Se avesse in tasca il biglietto vincente della lotteria, lo straccerebbe. Se tirasse un rigore a porta vuota, spedirebbe la palla in tribuna. D’altronde, cosa ci si aspettava da uno che si è divorato 20 punti di vantaggio in poche settimane grazie a una campagna elettorale noiosa, vuota, crepuscolare, priva di un messaggio, di un sogno?

Ormai è ufficiale: Pierluigi Bersani gioca a perdere. Fa sembrare Walter Veltroni uno stratega illuminato. In una gara di perdenti con in palio un premio, Bersani è così perdente che arriverebbe secondo e rimarrebbe a mani vuote.

Con la delirante scelta di inseguire l’inciucio con Berlusconi su Franco Marini, nonostante l’inaspettato e immeritato colpo di fortuna rappresentato dalla convergenza del M5s sull’ex presidente del Pds Stefano Rodotà, Bersani è riuscito in un solo colpo a spaccare drammaticamente il corpo dei grandi elettori del Pd e a scavare un solco profondissimo tra la classe dirigente del partito e il suo elettorato infuriato.
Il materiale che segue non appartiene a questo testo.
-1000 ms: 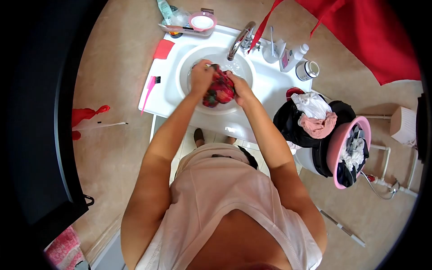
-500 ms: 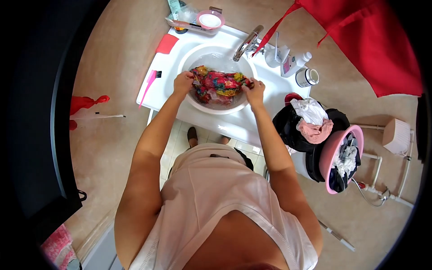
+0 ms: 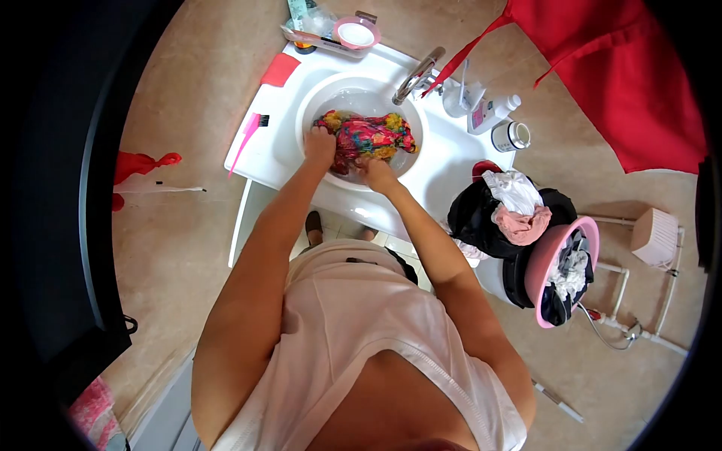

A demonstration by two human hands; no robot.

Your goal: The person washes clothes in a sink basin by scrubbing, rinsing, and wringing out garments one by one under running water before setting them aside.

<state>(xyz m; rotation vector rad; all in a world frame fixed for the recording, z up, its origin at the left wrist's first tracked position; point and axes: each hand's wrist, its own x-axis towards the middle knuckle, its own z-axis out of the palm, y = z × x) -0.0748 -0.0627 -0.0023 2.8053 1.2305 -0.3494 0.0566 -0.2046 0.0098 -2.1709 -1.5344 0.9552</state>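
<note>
A wet, bunched cloth (image 3: 368, 137) with a red, yellow and blue-green pattern lies in water in a round white basin (image 3: 310, 98). The basin sits in the white sink (image 3: 282, 169). At the cloth's left end, my left hand (image 3: 320, 146) is closed on the fabric, fingers curled. My right hand (image 3: 377, 174) pinches its near edge, close to the basin's front rim; the fingertips are partly hidden in cloth and water. Above the basin's far right side hangs the chrome tap (image 3: 418, 75).
A pink brush (image 3: 248, 143) and a red cloth (image 3: 281, 69) lie on the left ledge. Right of the tap stand a white bottle (image 3: 494, 114) and a jar (image 3: 511, 135). Laundry fills a black bag (image 3: 477, 214) and a pink basin (image 3: 535, 282). Red fabric (image 3: 624, 83) hangs upper right.
My right hand has left the cloth's right end and moved left to its near edge. My left hand has shifted slightly right and nearer. The cloth looks more bunched and lies lower in the water.
</note>
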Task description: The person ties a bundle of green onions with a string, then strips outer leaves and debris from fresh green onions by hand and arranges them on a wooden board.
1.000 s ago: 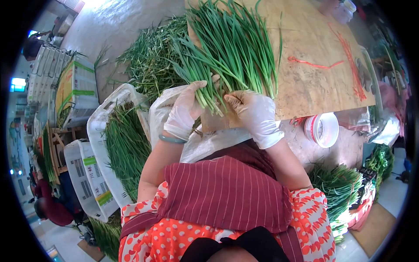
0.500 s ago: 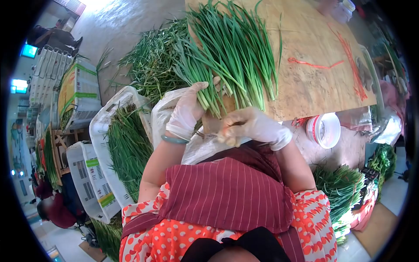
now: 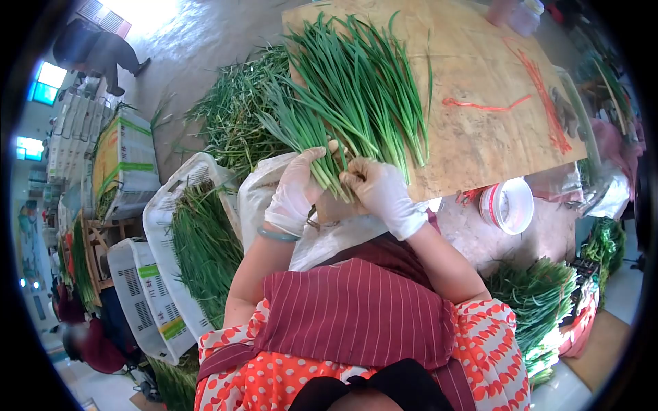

Un trionfo al contrario. Sulle cui ragioni si stanno sprecando le interpretazioni di analisti ben più preparati del sottoscritto.

Ma ora in questo momento drammatico per le sorti della sinistra italiana, consola poco vedere le facce stravolte e nervose di certa nomenclatura piddina ben riassunta nei nomi del nipote di Gianni Letta, della baciatrice di Renato Schifani e del marito di Nunzia De Girolamo.

Anche perché i responsabili di questo sfacelo, state tranquilli, troveranno un modo per farsi rieleggere a qualcosa. Mai più con i nostri voti, però.